Re: blue anthuriums
- Subject: Re: blue anthuriums
- From: Hannon <firstname.lastname@example.org>
- Date: Thu, 17 Nov 2011 22:16:17 -0800
I would not say truly blue flowers are generally "rare" but a majority of horticulturally well-known, conspicuous groups seem to lack them entirely, such as roses, begonias, day lilies, zinnias, cannas, etc. I think this heightens the impression that blue is a scarce pigment in flowers.
I'll add a few more that strike me as uber blue: Meconopsis betonicifolia, Anagallis monelli, Clitoria ternatea, Ceratostigma, Cynoglossum, Zephyra. Maybe Hydrangea, too?
On 17 November 2011 20:25, Peter Boyce <email@example.com>
There are truly blue species in the Campanulaceae, and of course the many gentians are also truly blue; other familes are spiderwort family (Commelinaceae), and the extraordinary genus Tecophilia. Even the orchids manage it with the lieks of Herschelia graminifolia and at least two Thelymitra (T. ixioides & T. macrophylla).
PeterHerschelia graminifoliaHerschelia graminifolia
Also, it is important to note that "true blue" is rare throughout the plant kingdom. There are a few taxa with genuinely blue flowers, but the majority of "blue" flowers have more or less purplish or lavender color to them. Blue pansies, blue cornflowers, and blue asters come to mind.

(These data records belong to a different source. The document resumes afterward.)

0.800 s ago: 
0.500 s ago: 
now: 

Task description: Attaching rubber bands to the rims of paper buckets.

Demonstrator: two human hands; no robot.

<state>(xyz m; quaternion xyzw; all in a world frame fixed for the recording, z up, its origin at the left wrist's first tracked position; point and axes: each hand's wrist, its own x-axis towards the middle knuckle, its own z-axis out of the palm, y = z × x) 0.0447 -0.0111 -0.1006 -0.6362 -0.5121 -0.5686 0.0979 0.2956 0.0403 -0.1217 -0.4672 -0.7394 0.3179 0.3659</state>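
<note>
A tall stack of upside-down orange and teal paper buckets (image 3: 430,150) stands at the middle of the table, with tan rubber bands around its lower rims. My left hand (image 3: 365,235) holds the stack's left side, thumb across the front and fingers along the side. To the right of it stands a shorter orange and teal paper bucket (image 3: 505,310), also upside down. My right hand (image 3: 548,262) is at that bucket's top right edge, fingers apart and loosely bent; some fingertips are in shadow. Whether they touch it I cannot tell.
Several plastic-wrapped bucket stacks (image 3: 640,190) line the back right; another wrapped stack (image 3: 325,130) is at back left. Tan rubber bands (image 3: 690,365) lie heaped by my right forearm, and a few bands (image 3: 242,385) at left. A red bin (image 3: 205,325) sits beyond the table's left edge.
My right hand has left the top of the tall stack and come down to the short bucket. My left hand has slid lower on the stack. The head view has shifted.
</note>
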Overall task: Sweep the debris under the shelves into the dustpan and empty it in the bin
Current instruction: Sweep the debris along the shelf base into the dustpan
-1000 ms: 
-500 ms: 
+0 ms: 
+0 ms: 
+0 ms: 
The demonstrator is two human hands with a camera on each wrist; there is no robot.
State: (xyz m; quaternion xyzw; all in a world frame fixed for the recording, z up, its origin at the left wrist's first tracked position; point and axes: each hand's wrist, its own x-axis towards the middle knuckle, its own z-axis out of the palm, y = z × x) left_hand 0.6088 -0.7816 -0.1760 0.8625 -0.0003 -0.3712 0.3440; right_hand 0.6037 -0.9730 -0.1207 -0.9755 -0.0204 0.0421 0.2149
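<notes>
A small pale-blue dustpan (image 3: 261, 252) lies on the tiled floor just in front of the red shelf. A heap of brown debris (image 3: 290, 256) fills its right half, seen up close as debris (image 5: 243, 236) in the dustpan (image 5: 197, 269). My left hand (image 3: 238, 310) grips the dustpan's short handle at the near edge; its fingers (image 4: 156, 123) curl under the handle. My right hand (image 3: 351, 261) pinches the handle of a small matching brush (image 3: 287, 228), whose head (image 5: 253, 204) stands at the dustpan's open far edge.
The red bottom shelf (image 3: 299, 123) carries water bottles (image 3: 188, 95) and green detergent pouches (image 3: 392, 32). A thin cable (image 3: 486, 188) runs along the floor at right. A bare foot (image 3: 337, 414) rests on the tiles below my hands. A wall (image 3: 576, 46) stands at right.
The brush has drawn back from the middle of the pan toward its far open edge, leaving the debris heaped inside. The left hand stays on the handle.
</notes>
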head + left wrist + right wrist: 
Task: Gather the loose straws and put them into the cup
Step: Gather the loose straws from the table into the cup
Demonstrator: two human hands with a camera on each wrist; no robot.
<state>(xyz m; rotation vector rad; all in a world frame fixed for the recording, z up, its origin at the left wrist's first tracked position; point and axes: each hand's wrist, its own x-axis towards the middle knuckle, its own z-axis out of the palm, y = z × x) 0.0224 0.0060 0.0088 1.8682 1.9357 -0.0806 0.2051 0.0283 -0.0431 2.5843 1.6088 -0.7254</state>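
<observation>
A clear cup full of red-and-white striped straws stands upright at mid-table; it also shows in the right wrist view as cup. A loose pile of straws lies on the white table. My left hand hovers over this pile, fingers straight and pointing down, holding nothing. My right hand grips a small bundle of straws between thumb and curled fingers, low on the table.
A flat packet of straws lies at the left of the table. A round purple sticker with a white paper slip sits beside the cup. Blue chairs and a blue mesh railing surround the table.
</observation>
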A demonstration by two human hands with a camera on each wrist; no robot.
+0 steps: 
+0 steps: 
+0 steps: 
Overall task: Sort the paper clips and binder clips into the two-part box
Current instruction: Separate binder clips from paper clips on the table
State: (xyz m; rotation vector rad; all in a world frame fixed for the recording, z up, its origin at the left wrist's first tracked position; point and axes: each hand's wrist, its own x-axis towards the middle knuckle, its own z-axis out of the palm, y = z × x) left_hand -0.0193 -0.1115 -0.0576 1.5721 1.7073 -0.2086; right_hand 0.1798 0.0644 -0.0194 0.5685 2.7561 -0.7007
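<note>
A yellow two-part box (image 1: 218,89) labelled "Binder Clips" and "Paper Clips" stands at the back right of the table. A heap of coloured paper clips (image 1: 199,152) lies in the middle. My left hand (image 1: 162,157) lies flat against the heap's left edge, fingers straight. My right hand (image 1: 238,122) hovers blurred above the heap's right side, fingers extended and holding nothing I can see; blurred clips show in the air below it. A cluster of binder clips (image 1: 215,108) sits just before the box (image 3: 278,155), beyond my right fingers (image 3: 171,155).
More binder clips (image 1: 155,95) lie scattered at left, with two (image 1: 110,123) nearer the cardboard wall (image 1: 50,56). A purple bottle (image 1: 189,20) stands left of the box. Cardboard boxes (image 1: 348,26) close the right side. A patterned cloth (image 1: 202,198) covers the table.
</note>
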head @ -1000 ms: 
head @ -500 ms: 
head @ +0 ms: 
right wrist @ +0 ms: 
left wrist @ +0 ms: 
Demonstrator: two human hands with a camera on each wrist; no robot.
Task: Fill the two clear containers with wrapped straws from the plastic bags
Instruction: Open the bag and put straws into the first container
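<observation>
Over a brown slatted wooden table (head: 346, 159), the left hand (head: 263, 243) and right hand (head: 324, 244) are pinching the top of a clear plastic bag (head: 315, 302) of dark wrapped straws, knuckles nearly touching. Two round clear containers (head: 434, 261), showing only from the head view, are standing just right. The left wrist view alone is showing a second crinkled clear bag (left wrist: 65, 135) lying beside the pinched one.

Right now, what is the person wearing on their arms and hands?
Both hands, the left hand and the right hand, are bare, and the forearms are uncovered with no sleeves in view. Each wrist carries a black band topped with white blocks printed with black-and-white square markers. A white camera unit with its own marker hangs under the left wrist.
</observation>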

Date: Tue, 15 Nov 2011 00:28:24 -0500
From: Corey W <firstname.lastname@example.org>
Subject: Re: [Aroid-l] Blue Anthuriums
To: Discussion of aroids <email@example.com>
Content-Type: text/plain; charset="iso-8859-1"
Jude - I don't doubt that there might be some real blues (or getting close
to it!) given some of the deep purples I've seen the varieties have, but I
think if you saw them in person you'd realize these were not giving some
orchid breeder out there the hybridizer happy dance. It looks off, like the
flowers were painted with watercolor or something! It was more glaring due
to the "natural" untreated hybrids right next to them.
Susan- thanks for the info on the company. Interesting that the treatment
lasts so long! I agree, ick no matter the flower :( also kind of feels
like cheating? I want some yellow micro sinningias (gesneriads), but I
don't want to treat them to get it. I'd rather do the happy hybridizer
dance after a long time trying to mix and mold genetics that may not want
to play my game.
On Nov 15, 2011 12:16 AM, "Susan B" <firstname.lastname@example.org> wrote:
> Yes, this is the same proprietary treatment that makes the blue orchids.
> Supposedly it is a little more than the old "put the white carnation in the
> food dye" trick. From what I understand the first flowers on the orchid
> are dark blue, the next set lighter- the next lighter yet. They eventually
> get back to white but it takes a while-
> Rijinplants I think is the name of the company, they licensed the
> treatment and are making the blue and also yellow anthuriums.
> Still, ick.
> *From:* Marek Argent <email@example.com>
> *To:* Discussion of aroids <firstname.lastname@example.org>
> *Sent:* Sunday, November 13, 2011 7:41 AM
> *Subject:* Re: [Aroid-l] Blue Anthuriums
> Dear Susan,
> These are white, green or pink Anthuriums watered with a pigment, the
> same they do to the blue roses, Dendranthemas and other pot plants. The
> colour lasts until the spathes wither, at home when it blooms again, you
> will see the real colour.
> So far nobody has done an aroid that blooms blue, although some species of
> Amorphophallus have pretty blue berries.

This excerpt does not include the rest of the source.